- Relator(a)
- Ministra Regina Helena Costa
- Órgão julgador
- Primeira Turma
- Data do julgamento
- 14/11/2017
- Data de publicação
- 22/11/2017
STJ – Acórdão, Rel. Ministra Regina Helena Costa, Primeira Turma, j. 14/11/2017, p. 22/11/2017
PROCESSUAL CIVIL. AGRAVO INTERNO NO RECURSO ESPECIAL. CÓDIGO DE PROCESSO CIVIL DE 2015. APLICABILIDADE. REVISÃO DO ACÓRDÃO RECORRIDO QUE DEPENDE DA INTERPRETAÇÃO DE NORMA DE DIREITO LOCAL. ART. 129 DA CONSTITUIÇÃO ESTADUAL. INCIDÊNCIA, POR ANALOGIA, DA SÚMULA N. 280/STF. ARGUMENTOS INSUFICIENTES PARA DESCONSTITUIR A DECISÃO ATACADA. APLICAÇÃO DE MULTA. ART. 1.021, § 4º, DO CÓDIGO DE PROCESSO CIVIL DE 2015. DESCABIMENTO. I - Consoante o decidido pelo Plenário desta Corte na sessão realizada em 09.03.2016, o regime recursal será determinado pela data da publicação do provimento jurisdicional impugnado.
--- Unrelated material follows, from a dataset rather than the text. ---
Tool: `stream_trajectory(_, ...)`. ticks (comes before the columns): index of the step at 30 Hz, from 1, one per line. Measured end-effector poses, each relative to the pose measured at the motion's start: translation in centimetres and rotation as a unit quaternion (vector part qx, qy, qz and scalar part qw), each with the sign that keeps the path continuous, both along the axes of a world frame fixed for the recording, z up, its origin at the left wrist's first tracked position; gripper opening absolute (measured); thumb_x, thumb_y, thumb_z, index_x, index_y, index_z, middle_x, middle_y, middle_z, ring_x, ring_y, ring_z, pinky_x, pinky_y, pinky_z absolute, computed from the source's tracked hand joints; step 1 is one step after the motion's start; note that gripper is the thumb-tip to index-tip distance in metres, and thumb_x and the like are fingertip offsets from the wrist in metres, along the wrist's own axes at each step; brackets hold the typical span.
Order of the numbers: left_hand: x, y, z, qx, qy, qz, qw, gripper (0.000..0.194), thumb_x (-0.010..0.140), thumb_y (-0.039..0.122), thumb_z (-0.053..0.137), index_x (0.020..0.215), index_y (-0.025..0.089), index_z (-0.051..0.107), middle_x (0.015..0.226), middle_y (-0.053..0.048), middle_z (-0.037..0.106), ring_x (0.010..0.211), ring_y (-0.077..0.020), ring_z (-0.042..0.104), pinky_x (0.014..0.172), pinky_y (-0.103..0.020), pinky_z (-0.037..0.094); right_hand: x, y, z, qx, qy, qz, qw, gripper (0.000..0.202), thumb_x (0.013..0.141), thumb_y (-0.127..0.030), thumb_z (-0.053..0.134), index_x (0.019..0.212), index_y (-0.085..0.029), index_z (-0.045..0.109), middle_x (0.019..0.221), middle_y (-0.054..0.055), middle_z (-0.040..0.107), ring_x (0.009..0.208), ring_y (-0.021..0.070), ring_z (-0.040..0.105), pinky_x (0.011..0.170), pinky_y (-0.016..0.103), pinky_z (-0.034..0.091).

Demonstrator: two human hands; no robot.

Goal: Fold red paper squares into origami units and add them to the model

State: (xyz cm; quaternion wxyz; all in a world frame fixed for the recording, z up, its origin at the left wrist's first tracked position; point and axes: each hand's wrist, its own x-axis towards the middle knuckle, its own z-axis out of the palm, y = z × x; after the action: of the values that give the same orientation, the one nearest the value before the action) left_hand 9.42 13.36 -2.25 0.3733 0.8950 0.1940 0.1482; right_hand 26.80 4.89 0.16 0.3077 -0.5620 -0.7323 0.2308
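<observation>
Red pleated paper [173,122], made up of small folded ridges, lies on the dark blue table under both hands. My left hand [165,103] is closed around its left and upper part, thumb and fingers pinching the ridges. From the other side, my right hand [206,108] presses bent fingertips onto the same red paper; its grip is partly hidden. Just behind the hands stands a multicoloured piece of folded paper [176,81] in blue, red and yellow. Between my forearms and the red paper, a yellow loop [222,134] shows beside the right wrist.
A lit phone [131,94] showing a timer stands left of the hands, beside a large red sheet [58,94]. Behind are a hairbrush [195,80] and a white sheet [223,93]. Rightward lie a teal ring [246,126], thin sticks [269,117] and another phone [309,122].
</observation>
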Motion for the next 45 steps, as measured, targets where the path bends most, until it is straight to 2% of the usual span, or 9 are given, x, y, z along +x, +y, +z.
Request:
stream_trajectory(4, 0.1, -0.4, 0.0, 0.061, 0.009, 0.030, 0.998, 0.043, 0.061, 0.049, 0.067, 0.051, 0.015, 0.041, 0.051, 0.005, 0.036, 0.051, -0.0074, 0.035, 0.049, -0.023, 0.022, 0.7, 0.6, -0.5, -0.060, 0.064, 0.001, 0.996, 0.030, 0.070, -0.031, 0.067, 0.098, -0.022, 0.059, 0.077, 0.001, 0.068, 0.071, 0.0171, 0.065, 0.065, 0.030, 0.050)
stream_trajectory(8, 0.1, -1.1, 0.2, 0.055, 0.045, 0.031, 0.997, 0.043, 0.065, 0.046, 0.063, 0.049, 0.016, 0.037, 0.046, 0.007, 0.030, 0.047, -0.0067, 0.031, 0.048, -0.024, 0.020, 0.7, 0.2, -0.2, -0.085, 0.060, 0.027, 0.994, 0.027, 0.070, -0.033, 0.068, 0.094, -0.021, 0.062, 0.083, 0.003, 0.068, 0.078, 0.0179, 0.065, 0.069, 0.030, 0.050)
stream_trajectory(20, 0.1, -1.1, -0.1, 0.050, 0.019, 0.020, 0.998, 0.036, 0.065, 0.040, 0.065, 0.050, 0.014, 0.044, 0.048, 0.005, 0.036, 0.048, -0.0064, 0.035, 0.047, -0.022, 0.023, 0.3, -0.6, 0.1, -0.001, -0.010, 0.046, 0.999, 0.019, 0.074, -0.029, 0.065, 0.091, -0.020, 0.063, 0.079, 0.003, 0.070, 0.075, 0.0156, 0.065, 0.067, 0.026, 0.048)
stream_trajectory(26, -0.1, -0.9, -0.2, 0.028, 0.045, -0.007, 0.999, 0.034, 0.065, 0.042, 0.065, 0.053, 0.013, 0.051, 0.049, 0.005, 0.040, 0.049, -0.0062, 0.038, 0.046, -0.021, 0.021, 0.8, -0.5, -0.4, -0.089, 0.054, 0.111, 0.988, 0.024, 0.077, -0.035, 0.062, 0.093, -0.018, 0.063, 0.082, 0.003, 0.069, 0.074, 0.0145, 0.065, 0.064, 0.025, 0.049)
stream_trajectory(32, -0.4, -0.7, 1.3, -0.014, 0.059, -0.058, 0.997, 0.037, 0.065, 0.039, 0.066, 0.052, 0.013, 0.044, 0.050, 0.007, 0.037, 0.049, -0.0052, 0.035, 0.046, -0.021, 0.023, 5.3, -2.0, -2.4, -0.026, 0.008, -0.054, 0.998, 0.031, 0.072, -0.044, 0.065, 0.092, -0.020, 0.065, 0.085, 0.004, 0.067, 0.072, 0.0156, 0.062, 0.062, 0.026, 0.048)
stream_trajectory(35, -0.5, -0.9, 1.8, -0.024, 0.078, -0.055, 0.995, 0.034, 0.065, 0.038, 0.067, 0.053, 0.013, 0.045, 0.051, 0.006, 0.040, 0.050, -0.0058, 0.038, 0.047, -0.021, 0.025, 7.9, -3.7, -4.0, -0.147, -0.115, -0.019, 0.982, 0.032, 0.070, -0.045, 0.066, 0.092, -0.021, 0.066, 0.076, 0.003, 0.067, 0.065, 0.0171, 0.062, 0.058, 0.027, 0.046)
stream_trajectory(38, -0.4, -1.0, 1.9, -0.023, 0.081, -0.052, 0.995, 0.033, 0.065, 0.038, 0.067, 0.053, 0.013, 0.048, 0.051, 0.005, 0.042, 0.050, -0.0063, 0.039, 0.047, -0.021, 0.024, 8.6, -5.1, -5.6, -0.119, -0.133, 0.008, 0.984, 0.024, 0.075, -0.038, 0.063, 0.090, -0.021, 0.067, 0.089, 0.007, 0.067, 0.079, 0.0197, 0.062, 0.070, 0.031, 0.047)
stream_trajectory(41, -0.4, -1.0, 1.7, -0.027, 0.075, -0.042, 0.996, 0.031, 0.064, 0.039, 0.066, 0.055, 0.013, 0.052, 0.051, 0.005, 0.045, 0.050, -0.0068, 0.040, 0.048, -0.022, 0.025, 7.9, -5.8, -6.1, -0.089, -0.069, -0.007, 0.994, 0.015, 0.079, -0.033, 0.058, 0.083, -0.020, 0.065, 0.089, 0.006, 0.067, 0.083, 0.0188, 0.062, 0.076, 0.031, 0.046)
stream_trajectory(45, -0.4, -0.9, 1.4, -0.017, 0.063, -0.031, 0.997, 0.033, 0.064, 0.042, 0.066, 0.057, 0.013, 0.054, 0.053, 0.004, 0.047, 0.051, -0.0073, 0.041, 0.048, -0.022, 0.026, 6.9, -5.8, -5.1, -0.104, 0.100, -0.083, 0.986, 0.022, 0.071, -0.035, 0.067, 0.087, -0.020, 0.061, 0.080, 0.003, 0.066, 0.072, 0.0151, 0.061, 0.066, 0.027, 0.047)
In casu, aplica-se o Código de Processo Civil de 2015. II - Não cabe ao Superior Tribunal de Justiça, no Recurso Especial, rever acórdão que demanda interpretação de direito local, à luz do óbice contido na Súmula n. 280 do Supremo Tribunal Federal. III - Não apresentação de argumentos suficientes para desconstituir a decisão recorrida. IV - Em regra, descabe a imposição da multa, prevista no art. 1.021, § 4º, do Código de Processo Civil de 2015, em razão do mero improvimento do Agravo Interno em votação unânime, sendo necessária a configuração da manifesta inadmissibilidade ou improcedência do recurso a autorizar sua aplicação, o que não ocorreu no caso. V - Agravo Interno improvido. (AgInt no REsp n. 1.693.525/SP, relatora Ministra Regina Helena Costa, Primeira Turma, julgado em 14/11/2017, DJe de 22/11/2017.)